▸ Exercise brief
Through the last line of the entries, please copy every line exactly, starting with the one that contains "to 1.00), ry".

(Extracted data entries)
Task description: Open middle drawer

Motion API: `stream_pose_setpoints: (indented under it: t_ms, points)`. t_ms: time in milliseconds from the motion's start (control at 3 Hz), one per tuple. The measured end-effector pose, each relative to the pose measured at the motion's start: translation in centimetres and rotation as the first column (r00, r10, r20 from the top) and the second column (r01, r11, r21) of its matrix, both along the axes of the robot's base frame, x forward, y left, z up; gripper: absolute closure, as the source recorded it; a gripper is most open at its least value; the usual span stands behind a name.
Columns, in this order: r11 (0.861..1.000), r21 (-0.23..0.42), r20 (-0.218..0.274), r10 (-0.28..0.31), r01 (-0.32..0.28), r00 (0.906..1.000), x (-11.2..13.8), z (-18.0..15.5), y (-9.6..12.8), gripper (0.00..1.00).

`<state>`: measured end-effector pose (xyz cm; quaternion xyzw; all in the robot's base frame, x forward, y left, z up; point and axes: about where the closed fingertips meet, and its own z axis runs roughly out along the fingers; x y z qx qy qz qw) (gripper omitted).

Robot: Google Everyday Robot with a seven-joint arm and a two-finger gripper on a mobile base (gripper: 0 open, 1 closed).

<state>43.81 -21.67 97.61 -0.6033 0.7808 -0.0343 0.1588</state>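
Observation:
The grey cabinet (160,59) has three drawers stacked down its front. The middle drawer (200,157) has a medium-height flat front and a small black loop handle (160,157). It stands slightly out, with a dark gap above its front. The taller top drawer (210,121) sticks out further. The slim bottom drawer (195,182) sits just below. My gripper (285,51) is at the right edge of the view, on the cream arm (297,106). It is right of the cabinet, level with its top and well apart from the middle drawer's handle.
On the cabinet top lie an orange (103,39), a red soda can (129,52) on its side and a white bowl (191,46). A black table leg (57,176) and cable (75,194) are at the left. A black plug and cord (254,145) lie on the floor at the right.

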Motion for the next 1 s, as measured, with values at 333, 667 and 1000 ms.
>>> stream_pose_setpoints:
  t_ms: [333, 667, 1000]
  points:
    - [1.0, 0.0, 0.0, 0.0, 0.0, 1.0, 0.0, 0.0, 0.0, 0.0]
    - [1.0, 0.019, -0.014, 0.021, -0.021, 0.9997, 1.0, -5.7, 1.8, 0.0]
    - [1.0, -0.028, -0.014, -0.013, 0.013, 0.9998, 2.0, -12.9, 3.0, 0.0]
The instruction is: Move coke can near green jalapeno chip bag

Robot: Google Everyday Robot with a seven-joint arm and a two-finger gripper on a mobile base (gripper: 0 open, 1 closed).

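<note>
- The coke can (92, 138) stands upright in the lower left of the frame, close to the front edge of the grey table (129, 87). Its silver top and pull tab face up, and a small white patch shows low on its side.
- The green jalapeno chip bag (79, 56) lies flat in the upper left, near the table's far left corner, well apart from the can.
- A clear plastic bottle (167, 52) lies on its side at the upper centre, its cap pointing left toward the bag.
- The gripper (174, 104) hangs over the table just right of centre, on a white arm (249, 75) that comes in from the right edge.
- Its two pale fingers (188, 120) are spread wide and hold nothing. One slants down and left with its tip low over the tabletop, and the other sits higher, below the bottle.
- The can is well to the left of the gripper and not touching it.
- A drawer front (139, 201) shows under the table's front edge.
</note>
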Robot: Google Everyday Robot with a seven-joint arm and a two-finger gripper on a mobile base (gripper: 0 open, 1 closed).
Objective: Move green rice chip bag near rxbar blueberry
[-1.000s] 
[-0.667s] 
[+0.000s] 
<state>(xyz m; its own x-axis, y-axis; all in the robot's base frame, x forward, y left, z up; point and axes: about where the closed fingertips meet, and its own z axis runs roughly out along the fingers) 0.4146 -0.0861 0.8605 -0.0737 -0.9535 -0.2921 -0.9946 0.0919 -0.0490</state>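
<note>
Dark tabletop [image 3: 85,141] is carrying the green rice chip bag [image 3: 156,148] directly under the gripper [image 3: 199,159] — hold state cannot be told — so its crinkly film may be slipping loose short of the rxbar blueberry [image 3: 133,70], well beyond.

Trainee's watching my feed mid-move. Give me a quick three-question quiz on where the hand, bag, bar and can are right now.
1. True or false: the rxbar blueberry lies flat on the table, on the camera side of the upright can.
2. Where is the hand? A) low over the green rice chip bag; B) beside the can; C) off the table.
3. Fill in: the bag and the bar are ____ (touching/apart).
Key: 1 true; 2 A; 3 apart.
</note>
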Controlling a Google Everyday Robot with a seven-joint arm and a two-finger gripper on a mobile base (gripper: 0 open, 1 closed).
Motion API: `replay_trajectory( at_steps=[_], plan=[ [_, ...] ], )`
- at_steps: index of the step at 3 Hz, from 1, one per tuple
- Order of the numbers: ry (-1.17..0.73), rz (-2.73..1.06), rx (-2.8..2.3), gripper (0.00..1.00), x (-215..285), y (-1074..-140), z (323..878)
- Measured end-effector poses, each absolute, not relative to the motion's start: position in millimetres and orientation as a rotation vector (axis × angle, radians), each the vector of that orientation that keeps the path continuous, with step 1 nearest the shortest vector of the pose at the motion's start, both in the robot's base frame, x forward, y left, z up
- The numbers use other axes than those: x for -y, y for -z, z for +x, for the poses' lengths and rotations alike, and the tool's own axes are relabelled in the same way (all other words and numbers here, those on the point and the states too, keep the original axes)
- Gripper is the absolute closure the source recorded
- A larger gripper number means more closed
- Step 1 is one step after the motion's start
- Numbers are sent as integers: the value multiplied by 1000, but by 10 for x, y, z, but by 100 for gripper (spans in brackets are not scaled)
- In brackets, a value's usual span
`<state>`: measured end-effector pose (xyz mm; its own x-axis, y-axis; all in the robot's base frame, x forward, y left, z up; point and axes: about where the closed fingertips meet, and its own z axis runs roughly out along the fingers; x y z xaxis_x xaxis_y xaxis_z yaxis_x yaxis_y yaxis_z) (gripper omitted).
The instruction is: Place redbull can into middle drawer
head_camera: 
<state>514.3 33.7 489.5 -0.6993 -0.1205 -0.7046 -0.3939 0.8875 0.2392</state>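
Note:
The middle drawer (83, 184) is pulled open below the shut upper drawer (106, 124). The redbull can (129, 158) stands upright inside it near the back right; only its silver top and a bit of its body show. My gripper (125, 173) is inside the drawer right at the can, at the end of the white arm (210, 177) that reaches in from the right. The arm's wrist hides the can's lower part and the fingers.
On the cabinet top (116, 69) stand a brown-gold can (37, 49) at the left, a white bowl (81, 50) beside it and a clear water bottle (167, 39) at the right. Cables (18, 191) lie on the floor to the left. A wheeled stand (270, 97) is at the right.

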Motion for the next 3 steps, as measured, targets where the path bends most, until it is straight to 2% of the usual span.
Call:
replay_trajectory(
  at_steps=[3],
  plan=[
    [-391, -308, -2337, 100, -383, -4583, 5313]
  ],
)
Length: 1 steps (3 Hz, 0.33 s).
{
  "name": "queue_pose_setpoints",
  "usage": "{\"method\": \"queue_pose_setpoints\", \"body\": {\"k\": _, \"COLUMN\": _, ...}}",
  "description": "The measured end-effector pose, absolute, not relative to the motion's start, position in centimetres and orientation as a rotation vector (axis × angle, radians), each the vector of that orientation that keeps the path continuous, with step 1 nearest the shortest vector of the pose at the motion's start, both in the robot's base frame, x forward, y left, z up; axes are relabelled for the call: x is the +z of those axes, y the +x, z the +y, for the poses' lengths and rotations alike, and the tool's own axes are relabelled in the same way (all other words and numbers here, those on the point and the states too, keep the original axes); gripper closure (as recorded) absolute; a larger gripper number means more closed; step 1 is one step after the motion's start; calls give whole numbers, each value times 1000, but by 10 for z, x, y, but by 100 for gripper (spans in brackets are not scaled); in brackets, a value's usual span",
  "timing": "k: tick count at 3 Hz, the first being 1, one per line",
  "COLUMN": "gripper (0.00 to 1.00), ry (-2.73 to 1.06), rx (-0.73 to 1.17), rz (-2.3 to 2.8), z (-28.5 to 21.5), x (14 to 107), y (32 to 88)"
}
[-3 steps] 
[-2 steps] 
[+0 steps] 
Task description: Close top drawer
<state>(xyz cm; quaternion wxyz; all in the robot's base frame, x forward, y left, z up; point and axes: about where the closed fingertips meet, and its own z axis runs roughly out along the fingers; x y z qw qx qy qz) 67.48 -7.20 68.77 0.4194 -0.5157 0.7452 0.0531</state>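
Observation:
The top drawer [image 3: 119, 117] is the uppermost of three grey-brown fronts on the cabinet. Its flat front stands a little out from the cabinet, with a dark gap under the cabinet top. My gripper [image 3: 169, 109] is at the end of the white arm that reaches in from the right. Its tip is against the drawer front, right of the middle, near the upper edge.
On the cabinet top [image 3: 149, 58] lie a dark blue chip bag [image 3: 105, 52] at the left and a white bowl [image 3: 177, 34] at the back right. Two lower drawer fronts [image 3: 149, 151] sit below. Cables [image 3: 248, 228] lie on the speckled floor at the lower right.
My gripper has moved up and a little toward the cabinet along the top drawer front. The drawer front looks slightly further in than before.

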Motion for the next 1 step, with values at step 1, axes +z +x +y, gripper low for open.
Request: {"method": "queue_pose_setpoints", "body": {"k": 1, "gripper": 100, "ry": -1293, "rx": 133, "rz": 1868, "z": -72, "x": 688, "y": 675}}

▸ Output for this exercise
  "COLUMN": "gripper (0.00 to 1.00), ry (-2.73 to 1.06), rx (-0.73 to 1.17), rz (-2.3 to 2.8), z (-28.5 to 21.5), x (14 to 107), y (32 to 88)"
}
[-3 steps] 
[-2 steps] 
[+0 steps] 
Task description: Close top drawer
<state>(xyz cm; quaternion wxyz; all in the robot's base frame, x forward, y left, z up; point and axes: about where the closed fingertips meet, and its own z axis runs roughly out along the fingers; x y z qw qx qy qz) 67.48 -7.20 68.77 0.4194 -0.5157 0.7452 0.0531</state>
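Observation:
The top drawer [image 3: 119, 117] is the uppermost of three grey-brown fronts on the cabinet. Its flat front stands a little out from the cabinet, with a dark gap under the cabinet top. My gripper [image 3: 169, 109] is at the end of the white arm that reaches in from the right. Its tip is against the drawer front, right of the middle, near the upper edge.
On the cabinet top [image 3: 149, 58] lie a dark blue chip bag [image 3: 105, 52] at the left and a white bowl [image 3: 177, 34] at the back right. Two lower drawer fronts [image 3: 149, 151] sit below. Cables [image 3: 248, 228] lie on the speckled floor at the lower right.
My gripper has moved up and a little toward the cabinet along the top drawer front. The drawer front looks slightly further in than before.
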
Motion for the next 1 step, with values at step 1, axes +z +x +y, gripper low for open.
Request: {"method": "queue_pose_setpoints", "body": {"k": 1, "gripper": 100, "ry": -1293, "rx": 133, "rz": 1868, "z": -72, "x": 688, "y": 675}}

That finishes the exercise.